Rund 80 Prozent der Erträge stammen aus Steuern und ähnlichen Abgaben. Nach wie vor dominant ist dabei die Gewerbesteuer, die im Jahr 2021 mit 17,5 Millionen Euro veranschlagt wird - das entspricht 52 Prozent aller Einnahmen. Nach Einschätzung der Kämmerei wird das Niveau der Vorjahre jedoch nicht erreicht. Hinzu kommen die Grundsteuer B (1,7 Millionen Euro), der Gemeindeanteil an der Umsatzsteuer (1,5 Millionen Euro) sowie der Gemeindeanteil an der Einkommensteuer (4,75 Millionen Euro).

Ausgaben

An Transferaufwendungen werden für das Jahr 2021 rund 18,5 Millionen Euro veranschlagt - das entspricht 55 Prozent aller Ausgaben. Davon entfallen allein knapp 16 Millionen Euro auf die Kreisumlagen (allgemeine Kreisumlage inklusive Abfall, Jugendamt), rund 1,424 Mio. beträgt die Gewerbesteuerumlage.

Trotz der im Vergleich zum Vorjahr unveränderten Hebesätze werden die reinen Zahlbeträge der Gemeinde Rödinghausen weiterhin ansteigen. „Wir waren an Steuereinnahmen so stark, dass wir noch mehr zahlen müssen", so Siegfried Lux. Pro Einwohner beträgt due Gesamtumlagebelastung für 2021 rund 1.800 Euro, das ist die bei weitem größte Belastung aller Kreiskommunen.

Investitionen

Das Gesamtvolumen an Investitionen beträgt in Rödinghausen in diesem Jahr 8,4 Millionen Euro. Die Schwerpunkte liegen im Bereich des Verkehrs- und Infrastrukturvermögens. So entfallen 1,9 Millionen Euro auf den Ausbau der Industriestraße, 1,3 Millionen für die Modernisierung der Dreifach-Sporthalle an der Gesamtschule, 1,1 Millionen auf die Erweiterung des Feuerwehrhauses Schwenningdorf und 980.000 Euro auf den Ausbau der Werkstraße. In die Buswartehallen will die Gemeinde 630.000 Euro investieren.

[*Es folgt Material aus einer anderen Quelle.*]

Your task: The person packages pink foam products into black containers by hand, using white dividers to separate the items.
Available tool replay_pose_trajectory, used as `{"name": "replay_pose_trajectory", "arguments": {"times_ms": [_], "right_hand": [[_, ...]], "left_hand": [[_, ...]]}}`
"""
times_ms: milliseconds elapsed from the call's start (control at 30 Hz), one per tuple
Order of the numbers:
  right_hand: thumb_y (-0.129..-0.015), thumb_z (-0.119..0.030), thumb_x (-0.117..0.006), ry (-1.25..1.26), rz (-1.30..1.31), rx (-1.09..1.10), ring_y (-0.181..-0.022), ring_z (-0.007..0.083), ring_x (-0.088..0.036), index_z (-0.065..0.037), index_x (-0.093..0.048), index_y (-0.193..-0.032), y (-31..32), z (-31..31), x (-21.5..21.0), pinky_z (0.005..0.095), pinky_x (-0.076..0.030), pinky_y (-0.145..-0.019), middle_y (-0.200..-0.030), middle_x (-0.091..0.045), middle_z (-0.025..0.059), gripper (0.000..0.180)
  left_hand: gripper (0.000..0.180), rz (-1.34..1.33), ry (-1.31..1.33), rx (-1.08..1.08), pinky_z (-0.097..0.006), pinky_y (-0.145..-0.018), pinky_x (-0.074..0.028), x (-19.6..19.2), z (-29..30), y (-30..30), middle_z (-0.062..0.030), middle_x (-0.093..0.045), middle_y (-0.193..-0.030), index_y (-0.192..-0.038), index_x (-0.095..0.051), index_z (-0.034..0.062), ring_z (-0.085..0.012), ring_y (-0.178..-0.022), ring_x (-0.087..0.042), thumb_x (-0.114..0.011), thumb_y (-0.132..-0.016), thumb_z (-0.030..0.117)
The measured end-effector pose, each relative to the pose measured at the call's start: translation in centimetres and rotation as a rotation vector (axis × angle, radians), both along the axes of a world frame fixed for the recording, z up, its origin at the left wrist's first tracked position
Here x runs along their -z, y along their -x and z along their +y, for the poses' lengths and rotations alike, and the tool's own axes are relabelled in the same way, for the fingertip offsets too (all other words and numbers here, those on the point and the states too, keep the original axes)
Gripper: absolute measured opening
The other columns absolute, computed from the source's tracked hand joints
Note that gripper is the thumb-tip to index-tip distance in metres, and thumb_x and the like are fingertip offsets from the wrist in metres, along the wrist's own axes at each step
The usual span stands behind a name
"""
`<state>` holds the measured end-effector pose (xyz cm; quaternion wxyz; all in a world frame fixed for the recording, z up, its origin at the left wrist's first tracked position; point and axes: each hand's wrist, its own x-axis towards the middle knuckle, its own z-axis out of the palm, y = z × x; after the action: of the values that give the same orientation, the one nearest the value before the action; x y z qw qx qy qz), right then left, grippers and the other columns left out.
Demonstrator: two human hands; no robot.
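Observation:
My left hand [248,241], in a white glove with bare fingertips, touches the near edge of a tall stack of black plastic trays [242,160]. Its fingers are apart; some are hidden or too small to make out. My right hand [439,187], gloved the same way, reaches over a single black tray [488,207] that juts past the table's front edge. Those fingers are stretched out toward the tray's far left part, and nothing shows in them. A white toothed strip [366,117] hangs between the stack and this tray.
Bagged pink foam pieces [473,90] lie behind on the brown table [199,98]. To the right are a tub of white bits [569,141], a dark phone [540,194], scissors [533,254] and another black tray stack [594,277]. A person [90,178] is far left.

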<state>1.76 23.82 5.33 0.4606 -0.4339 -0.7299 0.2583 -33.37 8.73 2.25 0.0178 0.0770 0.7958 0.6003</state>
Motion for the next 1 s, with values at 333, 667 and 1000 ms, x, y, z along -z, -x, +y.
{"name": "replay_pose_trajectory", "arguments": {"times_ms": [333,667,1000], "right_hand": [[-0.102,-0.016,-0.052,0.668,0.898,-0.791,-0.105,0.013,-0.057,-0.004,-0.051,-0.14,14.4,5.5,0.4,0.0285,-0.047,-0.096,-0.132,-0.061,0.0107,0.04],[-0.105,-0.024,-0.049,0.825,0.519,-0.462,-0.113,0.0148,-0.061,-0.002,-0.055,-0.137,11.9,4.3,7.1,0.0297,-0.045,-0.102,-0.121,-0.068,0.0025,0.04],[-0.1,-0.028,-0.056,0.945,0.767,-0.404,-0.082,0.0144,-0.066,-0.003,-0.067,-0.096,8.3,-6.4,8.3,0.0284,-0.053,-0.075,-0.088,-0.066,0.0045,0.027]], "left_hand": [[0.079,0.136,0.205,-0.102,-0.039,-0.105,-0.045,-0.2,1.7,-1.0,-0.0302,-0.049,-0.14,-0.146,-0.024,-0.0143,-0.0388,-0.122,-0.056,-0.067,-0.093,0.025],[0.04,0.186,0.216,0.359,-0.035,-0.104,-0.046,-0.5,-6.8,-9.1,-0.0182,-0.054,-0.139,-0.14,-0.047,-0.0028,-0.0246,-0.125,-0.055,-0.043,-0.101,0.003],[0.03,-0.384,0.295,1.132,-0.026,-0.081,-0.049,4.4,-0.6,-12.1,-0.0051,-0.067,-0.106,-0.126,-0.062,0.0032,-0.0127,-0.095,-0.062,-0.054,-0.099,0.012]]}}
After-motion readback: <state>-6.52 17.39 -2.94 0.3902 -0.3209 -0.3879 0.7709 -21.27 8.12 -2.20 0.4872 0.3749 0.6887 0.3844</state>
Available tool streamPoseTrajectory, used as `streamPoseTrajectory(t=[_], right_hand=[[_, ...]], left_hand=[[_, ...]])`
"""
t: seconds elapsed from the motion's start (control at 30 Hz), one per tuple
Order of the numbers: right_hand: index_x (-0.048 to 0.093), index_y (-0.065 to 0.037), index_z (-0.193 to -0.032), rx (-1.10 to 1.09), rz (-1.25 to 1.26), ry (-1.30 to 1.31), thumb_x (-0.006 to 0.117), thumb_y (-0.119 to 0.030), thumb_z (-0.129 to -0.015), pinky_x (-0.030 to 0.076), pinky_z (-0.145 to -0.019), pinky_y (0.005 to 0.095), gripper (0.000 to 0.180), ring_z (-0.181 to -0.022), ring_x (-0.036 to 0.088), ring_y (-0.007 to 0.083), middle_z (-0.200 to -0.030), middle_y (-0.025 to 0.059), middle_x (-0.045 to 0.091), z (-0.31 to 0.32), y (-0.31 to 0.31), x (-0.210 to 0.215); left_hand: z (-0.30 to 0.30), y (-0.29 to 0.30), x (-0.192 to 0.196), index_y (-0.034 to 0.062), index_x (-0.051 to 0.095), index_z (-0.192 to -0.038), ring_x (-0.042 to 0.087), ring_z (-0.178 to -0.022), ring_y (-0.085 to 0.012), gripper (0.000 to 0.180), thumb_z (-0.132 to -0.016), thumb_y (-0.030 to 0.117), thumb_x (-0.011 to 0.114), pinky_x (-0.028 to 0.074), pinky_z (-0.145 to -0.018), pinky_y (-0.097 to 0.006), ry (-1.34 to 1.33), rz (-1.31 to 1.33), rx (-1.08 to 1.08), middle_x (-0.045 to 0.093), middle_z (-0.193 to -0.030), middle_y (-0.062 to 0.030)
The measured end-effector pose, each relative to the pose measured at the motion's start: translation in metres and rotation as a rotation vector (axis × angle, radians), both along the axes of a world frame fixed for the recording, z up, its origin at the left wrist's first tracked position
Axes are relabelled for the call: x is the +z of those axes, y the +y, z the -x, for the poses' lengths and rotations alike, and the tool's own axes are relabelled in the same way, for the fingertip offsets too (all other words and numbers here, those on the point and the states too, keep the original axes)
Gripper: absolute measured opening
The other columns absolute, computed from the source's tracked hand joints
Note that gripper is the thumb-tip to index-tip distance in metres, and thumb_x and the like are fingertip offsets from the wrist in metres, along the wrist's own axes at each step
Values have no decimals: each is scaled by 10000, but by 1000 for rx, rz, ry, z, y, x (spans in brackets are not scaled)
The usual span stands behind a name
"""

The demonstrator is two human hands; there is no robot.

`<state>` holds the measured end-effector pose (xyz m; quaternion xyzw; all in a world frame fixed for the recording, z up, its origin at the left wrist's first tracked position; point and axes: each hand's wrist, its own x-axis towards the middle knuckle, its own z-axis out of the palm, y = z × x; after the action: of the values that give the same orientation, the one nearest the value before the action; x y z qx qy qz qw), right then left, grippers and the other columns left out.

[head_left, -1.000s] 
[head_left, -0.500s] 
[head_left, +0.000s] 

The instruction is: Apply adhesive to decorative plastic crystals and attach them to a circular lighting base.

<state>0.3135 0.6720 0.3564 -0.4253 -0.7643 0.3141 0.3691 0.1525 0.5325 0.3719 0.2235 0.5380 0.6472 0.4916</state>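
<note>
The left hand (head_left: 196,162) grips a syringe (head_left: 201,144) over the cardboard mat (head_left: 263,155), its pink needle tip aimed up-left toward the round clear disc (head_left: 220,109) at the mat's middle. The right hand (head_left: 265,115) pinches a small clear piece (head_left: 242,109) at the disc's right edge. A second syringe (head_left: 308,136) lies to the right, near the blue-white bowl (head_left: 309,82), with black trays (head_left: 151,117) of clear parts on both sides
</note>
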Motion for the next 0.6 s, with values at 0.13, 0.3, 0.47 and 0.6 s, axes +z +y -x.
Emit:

Zur Finanzierung der dieser Investitionen stehen aufgrund der bauintensiven Vorjahre keine eigenen Finanzierungsmittel bereit. Daher wird es erforderlich sein, Kredite aufzunehmen. So sieht der Entwurf der Haushaltssatzung Kreditermächtigungen von 5,1 Millionen Euro vor.